During the discussion phase, we expanded two major experiments to address reviewers’ feedback, to which we also received a positive acknowledgement:
-
The preservation of core model capabilities, confirmed by evaluating on the MMLU benchmark, showed that our intervention maintains essential reasoning skills. This finding brings clarity to the method's performance trade-offs, confirming that the intervention does not cause catastrophic forgetting. (W9uw, 6xMk, j4b1)
-
Demonstrated scalability and architectural generalization, validated by testing on larger models (LLaMA-70B, Falcon-30B) and diverse architectures like Mixture-of-Experts (Mixtral 8x7B), showing it is not limited to specific model sizes or types. (mLbZ)
We appreciate the constructive dialogue and the convergence on key points during the discussion phase, and we look forward to incorporating the discussion findings into the camera-ready version, if accepted.
(a) Summary
The paper proposes EigenShift, a training-free intervention that SVD-decomposes the LM head to identify and damp “generation-aligned” components while preserving “detection” signals, arguing layer-wise features are more stable than neuron-level cues. The method aims to reduce toxic generation with minimal loss of fluency, introduces a TPH (toxicity–perplexity harmonic) score for evaluation, and presents cross-model, cross-lingual results (e.g., BERT/BART/LLaMA/Mistral; Jigsaw/ToxiCN). During discussion, the authors added MMLU checks (showing little capability loss) and scaling to larger/MoE models (e.g., LLaMA-70B, Falcon-30B, Mixtral 8×7B).
(b) Strengths
- The approach is training-free, simple to apply, and computationally efficient compared to fine-tuning or RLHF. [6xMk]

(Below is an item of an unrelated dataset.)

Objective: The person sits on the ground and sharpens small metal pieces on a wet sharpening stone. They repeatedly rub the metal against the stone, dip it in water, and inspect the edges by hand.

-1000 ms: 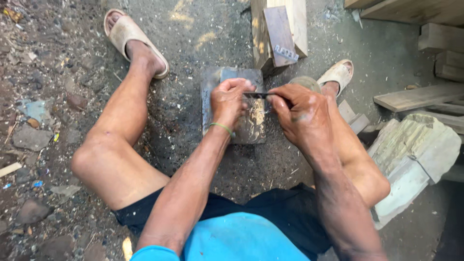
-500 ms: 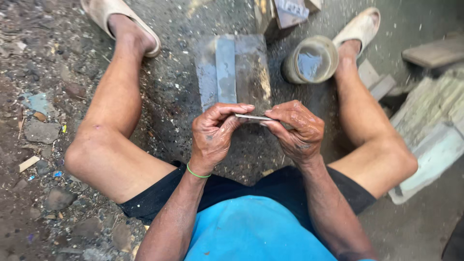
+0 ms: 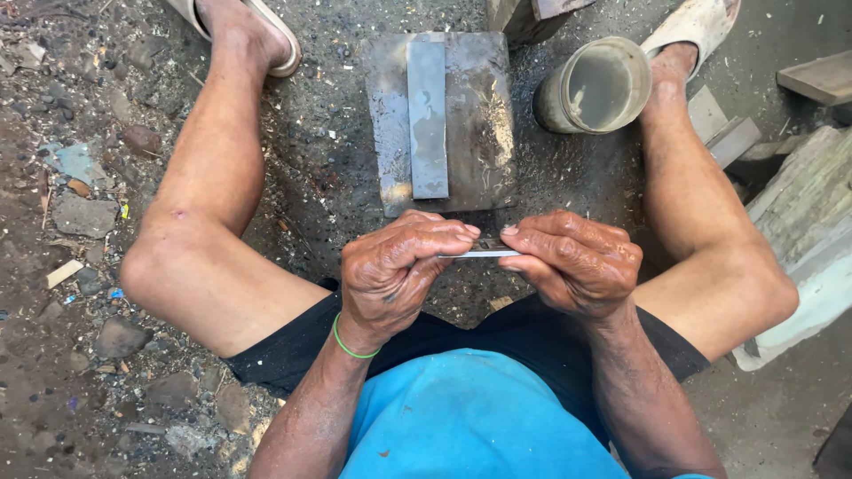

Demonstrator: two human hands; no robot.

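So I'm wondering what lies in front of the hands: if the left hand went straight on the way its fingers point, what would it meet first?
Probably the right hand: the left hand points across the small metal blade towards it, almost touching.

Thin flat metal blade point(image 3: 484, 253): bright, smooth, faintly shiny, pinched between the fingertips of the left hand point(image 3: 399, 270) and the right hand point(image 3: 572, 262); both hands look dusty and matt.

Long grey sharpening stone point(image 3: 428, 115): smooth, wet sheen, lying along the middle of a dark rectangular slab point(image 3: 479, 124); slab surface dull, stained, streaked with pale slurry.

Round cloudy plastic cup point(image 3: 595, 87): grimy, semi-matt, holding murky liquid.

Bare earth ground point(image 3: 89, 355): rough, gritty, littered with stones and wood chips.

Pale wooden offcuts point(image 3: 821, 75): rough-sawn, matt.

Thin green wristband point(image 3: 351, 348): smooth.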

- The layer-wise perspective is more stable than neuron-level interventions and is conceptually well motivated. [6xMk, j4b1]
- The EigenShift decomposition provides an interpretable target (generation vs. detection experts) and yields stronger detoxification than prior neuron-level baselines. [j4b1, 6xMk]

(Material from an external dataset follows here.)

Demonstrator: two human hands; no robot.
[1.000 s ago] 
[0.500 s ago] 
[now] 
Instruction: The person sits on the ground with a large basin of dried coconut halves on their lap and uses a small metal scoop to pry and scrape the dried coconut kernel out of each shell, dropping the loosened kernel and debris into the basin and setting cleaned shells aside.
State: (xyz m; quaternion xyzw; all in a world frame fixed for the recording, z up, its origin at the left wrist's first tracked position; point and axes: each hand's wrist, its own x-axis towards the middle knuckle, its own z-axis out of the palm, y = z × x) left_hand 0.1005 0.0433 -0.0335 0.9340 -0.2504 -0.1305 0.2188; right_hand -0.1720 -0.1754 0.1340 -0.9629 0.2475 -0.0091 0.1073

- The problem is important and the study spans multiple models and languages, supporting generality. [mLbZ, j4b1]
(c) Weaknesses
- The perplexity increase is still sizable, raising practicality concerns for real deployments. [W9uw]
- The classification AUROC used to motivate layer-wise signals remains modest, limiting the strength of interpretability claims. [W9uw]
- The paper lacks comparisons to training-based safety methods (e.g., RLHF/constitutional AI) and to broader structural baselines. [6xMk, j4b1]
- The theoretical link between eigen-directions and semantic concepts is mostly empirical and could be better grounded. [j4b1]
- Results initially focused on smaller models; although larger-model tests were added, a human evaluation of toxicity/naturalness is still missing. [mLbZ, 6xMk]
(d) Discussion summary
- Authors reported MMLU results showing minimal degradation post-intervention; This alleviates “catastrophic forgetting” concerns. [6xMk, j4b1]
- New experiments on LLaMA-70B/Falcon-30B/Mixtral showed consistent detox with small or moderate fluency cost; this improves external validity. [mLbZ]
- Authors argued EigenShift runs in minutes (one pass to collect activations + SVD) and clarified α/top-k tuning via TPH; this partially addresses deployment questions but some sensitivity remains. [6xMk]
- Reviewers remained cautious about the ~60% AUROC as a basis for strong claims, even if it outperforms neuron-level baselines [W9uw]
- Authors added analyses but not human studies or direct training-based baselines; this limits conclusions about product readiness. [j4b1, W9uw]
(e) Decision rationale
The work offers a clear, interpretable training-free mechanism that consistently reduces toxicity with a comparatively favorable trade-off and new evidence of capability retention and scaling. As a resource-efficient, principled step toward interpretable safety interventions, I recommend accepting the paper.